● **Task to complete**
Since the records include pictures, leave those out while you reproduce exactly and only the lines from the one containing "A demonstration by" through the one containing "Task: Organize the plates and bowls", inclusive.

● **Extracted material**
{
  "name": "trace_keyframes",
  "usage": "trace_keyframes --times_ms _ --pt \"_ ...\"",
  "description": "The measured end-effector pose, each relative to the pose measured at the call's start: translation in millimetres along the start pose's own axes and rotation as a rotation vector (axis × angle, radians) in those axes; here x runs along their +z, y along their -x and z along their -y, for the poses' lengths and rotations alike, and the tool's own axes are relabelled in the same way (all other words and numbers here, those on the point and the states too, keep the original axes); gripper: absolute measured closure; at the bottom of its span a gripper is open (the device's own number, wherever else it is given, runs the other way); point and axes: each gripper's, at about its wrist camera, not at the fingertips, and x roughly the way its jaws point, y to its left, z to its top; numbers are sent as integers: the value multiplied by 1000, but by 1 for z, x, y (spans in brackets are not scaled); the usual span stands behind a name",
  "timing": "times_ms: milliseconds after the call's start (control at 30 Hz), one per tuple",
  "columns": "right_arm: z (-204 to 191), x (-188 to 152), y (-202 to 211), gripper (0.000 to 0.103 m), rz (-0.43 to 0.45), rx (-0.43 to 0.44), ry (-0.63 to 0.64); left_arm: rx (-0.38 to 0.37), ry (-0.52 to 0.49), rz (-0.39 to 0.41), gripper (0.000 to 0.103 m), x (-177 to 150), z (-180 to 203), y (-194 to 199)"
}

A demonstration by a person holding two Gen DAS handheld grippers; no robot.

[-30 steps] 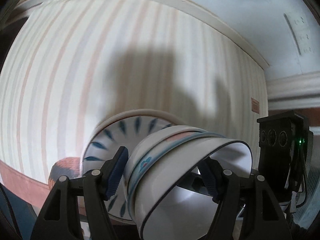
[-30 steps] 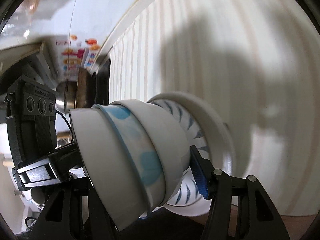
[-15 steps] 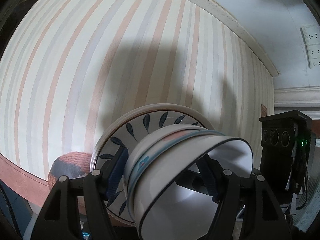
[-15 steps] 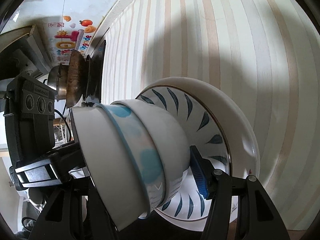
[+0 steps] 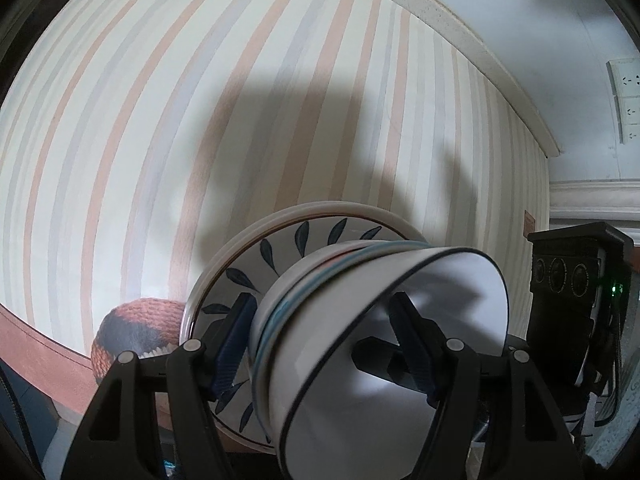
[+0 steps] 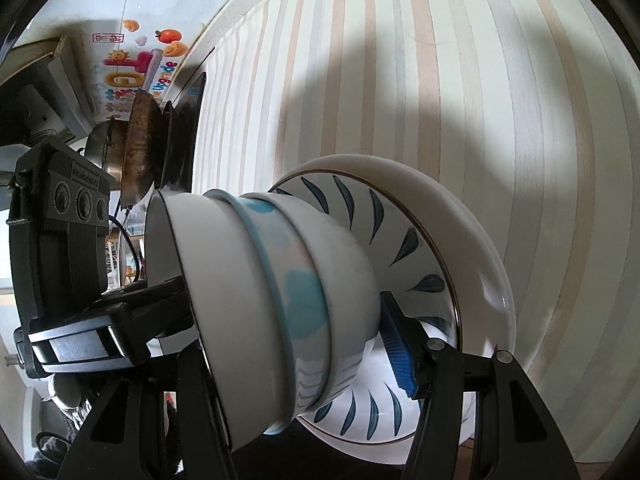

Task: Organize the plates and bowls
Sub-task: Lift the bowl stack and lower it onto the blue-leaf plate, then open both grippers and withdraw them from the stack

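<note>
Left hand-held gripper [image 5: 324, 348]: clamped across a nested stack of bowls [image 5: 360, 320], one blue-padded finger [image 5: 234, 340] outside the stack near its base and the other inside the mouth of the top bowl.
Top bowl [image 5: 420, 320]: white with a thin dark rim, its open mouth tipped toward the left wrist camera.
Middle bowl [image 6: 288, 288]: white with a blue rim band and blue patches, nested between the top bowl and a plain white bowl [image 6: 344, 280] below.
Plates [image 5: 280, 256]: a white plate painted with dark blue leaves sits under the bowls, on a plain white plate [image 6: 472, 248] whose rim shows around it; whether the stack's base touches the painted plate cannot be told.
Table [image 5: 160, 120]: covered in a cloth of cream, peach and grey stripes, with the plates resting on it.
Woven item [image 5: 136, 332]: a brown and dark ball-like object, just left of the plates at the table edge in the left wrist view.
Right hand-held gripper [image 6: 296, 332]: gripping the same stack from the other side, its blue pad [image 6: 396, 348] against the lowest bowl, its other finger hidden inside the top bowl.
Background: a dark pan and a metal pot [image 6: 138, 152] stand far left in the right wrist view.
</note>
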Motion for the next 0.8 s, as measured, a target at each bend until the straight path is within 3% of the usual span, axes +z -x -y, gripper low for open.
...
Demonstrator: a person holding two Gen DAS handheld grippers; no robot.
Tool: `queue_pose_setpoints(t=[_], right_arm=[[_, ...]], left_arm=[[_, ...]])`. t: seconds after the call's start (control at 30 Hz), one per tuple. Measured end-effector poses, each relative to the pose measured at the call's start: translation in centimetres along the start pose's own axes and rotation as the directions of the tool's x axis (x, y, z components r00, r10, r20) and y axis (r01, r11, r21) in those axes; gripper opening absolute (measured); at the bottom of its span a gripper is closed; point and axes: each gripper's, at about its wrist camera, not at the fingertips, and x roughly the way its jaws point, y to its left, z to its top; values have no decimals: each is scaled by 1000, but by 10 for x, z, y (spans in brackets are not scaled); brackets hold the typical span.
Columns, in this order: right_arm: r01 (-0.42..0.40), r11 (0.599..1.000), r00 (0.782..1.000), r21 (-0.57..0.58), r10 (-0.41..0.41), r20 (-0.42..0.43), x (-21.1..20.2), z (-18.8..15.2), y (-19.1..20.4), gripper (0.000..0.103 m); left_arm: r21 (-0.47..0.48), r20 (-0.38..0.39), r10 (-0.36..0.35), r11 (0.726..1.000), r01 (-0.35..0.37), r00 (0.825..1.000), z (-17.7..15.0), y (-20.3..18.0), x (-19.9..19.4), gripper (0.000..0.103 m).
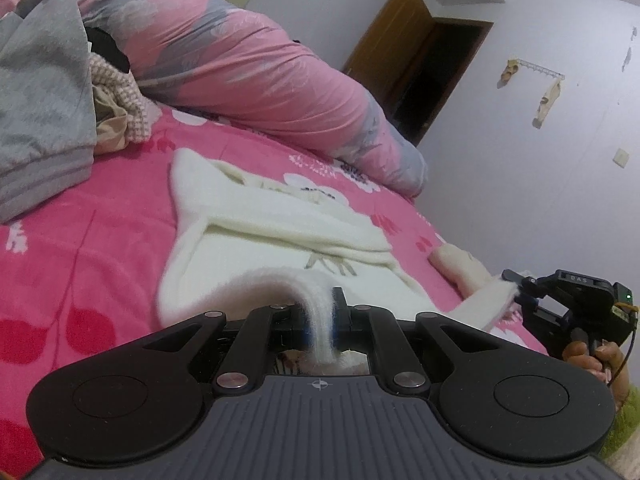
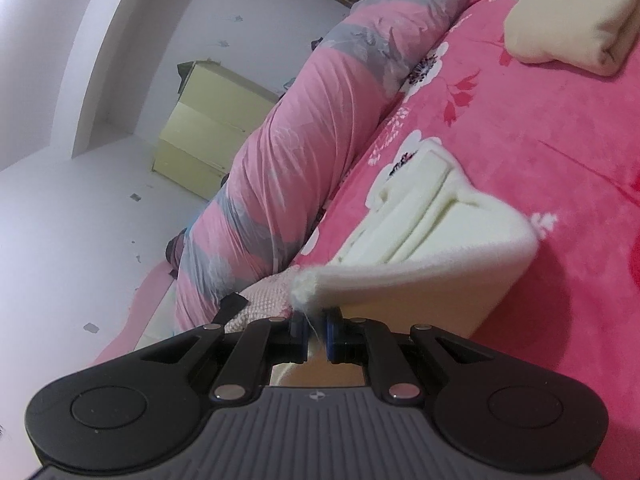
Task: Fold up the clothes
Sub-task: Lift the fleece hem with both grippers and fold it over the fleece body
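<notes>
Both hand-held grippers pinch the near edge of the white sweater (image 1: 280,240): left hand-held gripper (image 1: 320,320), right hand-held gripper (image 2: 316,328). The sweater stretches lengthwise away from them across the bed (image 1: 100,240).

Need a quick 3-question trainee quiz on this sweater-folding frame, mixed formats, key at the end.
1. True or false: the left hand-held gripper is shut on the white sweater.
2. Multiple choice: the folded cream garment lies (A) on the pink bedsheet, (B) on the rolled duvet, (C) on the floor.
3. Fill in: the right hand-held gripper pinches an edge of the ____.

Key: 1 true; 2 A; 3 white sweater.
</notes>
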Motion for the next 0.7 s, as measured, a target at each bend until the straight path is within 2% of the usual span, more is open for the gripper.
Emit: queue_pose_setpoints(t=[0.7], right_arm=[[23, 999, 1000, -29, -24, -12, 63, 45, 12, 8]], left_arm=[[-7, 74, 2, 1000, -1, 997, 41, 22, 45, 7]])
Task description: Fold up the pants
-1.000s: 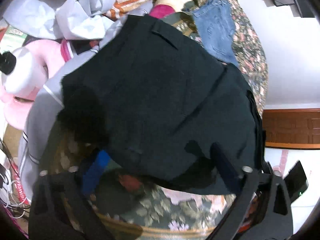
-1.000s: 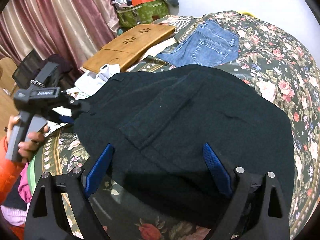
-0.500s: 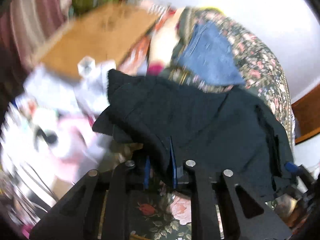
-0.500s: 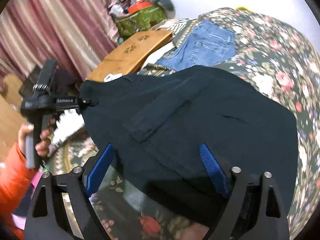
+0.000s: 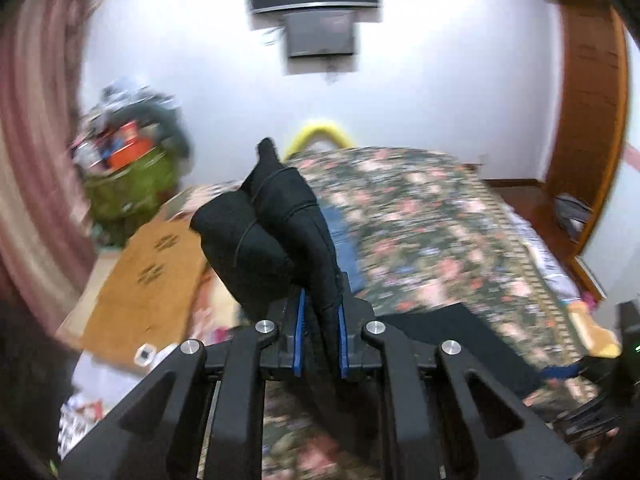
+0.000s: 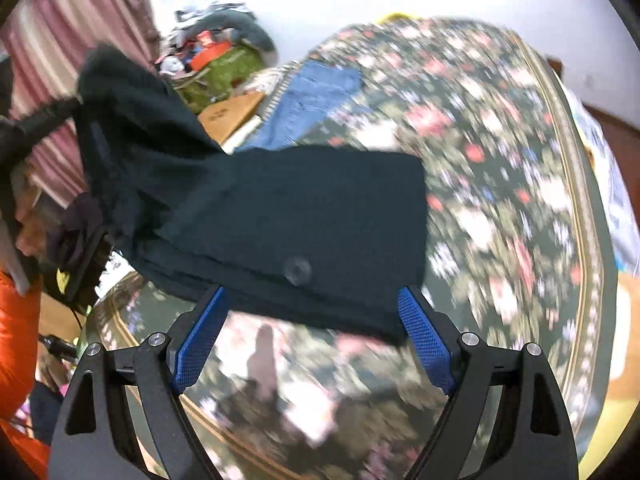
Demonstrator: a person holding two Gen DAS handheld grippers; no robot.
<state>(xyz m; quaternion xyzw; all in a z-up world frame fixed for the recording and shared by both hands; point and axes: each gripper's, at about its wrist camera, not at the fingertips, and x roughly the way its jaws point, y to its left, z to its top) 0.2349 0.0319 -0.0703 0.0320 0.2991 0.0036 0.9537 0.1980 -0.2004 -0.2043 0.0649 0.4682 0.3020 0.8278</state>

● **Output for this task**
A demonstration by a person holding two Gen DAS handheld grippers; no robot.

[-30 steps] 
[-30 steps] 
[-15 steps] 
[-15 steps] 
[+0 steps] 
[+0 steps] 

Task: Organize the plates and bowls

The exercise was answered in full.